--- What you will do ---
Where the material below has a line containing "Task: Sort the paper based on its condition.", start repeating exactly, and keep going through the line containing "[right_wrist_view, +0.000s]", with no other lines.

::::::

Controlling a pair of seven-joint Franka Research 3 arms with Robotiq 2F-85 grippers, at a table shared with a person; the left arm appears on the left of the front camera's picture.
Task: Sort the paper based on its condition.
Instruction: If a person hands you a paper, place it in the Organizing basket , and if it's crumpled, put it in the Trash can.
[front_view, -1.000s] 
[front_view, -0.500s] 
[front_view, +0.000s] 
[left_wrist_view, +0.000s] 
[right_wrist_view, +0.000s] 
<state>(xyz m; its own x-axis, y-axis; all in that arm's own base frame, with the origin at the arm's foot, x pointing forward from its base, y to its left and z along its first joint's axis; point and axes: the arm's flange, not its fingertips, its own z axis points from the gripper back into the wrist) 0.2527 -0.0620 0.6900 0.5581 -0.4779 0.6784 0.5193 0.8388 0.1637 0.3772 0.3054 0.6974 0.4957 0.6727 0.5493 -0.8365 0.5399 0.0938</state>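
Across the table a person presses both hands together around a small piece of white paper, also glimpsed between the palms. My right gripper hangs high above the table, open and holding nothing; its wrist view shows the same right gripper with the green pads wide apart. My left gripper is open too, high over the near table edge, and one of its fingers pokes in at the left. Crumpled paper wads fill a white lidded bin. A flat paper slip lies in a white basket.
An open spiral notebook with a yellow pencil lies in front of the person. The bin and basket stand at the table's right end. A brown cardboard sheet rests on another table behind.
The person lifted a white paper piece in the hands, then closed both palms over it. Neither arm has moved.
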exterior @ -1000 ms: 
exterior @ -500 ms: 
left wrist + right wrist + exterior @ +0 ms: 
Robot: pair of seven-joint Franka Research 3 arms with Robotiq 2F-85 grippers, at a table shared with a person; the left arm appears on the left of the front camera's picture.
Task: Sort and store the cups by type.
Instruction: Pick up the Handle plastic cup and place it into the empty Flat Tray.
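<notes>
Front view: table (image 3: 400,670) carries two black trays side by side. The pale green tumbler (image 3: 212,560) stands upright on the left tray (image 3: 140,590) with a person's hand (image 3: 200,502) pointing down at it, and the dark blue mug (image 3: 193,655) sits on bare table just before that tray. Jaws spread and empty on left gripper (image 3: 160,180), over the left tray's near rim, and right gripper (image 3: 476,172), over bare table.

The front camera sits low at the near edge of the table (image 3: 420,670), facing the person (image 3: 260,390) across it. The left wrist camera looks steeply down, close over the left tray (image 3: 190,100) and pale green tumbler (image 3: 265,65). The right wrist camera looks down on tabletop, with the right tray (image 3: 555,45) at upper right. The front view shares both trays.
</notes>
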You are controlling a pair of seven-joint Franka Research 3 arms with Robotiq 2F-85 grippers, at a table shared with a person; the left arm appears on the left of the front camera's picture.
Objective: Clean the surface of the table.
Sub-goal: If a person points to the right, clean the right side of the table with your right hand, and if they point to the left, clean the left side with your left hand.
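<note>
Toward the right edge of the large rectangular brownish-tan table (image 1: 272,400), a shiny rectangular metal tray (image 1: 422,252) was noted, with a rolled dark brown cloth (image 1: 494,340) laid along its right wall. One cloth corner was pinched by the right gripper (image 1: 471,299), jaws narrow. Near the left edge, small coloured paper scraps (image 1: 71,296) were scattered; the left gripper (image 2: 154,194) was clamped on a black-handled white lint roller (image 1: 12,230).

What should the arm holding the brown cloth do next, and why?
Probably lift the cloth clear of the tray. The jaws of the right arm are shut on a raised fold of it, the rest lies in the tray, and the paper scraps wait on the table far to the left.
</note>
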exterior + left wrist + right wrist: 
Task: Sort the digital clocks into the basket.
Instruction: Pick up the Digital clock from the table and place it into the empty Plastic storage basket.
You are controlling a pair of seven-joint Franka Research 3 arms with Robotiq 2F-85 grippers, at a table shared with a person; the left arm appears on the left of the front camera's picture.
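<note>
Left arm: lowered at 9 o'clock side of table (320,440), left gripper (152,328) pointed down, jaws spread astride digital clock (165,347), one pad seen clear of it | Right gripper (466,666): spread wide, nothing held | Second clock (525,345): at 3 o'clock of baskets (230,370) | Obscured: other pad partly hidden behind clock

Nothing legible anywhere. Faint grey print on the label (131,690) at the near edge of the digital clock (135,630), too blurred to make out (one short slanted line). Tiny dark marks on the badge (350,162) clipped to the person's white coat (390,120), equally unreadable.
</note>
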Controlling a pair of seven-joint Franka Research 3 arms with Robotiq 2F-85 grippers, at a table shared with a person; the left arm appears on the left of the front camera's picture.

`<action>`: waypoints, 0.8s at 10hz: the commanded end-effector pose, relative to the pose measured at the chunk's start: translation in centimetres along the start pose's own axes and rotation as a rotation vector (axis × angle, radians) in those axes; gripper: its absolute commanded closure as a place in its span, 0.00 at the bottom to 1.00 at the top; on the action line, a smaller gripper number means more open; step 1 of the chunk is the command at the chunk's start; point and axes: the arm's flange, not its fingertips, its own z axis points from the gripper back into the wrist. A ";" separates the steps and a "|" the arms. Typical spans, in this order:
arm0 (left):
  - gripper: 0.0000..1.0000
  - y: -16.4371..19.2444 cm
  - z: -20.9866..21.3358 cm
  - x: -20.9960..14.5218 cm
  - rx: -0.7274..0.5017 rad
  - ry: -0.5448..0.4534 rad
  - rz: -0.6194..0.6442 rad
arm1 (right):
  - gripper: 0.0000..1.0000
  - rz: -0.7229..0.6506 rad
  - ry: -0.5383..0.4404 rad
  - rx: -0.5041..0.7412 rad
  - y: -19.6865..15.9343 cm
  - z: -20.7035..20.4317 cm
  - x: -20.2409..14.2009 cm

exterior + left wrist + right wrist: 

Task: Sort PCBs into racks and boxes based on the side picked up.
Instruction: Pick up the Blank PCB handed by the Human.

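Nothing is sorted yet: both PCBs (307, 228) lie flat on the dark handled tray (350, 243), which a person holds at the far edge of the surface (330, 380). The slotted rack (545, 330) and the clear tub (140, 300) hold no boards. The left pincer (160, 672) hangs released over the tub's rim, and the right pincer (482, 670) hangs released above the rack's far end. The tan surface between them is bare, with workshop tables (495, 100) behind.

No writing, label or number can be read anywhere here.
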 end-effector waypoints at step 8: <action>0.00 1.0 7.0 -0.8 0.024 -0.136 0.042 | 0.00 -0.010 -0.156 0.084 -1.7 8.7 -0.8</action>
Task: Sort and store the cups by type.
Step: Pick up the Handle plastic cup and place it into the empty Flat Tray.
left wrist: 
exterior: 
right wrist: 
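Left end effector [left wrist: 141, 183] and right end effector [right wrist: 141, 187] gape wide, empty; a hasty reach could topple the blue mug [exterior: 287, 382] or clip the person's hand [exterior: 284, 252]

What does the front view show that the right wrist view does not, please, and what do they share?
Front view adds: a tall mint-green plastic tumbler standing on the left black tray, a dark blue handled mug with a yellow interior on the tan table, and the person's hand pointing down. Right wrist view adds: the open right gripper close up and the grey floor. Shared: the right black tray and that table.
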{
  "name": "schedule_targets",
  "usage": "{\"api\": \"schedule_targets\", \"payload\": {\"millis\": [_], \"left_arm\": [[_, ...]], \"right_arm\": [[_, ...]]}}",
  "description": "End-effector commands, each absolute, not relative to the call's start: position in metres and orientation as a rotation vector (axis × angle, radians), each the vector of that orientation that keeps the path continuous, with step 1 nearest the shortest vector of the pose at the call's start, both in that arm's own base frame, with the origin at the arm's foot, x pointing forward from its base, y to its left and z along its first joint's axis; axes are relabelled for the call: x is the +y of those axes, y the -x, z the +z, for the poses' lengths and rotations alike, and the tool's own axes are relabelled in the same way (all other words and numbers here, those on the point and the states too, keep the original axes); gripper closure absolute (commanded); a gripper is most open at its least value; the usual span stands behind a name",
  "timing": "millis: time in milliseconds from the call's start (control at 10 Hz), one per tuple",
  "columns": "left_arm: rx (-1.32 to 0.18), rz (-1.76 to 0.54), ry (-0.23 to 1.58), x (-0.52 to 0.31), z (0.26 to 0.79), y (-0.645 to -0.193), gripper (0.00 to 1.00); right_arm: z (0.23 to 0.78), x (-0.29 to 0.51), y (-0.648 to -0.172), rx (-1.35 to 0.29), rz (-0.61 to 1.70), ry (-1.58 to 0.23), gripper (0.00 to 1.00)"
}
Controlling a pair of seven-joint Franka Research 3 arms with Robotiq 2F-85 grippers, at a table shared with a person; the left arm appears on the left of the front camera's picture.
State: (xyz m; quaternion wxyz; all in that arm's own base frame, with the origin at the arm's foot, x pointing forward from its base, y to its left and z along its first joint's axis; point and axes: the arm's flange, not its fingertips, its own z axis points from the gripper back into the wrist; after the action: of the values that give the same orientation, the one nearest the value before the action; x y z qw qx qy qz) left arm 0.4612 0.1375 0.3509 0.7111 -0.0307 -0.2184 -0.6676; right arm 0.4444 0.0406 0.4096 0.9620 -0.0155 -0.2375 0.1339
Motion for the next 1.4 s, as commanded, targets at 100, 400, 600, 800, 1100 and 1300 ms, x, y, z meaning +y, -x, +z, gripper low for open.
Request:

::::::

--- Result ---
Task: Sort the paper based on its condition.
Instruction: If a person hands you a paper, place it in the Organizing basket , and if it's crumpled, put it in the Trash can.
[front_view, -1.000s] 
[front_view, -0.500s] 
[front_view, +0.000s] 
[left_wrist_view, +0.000s] 
[right_wrist_view, +0.000s] 

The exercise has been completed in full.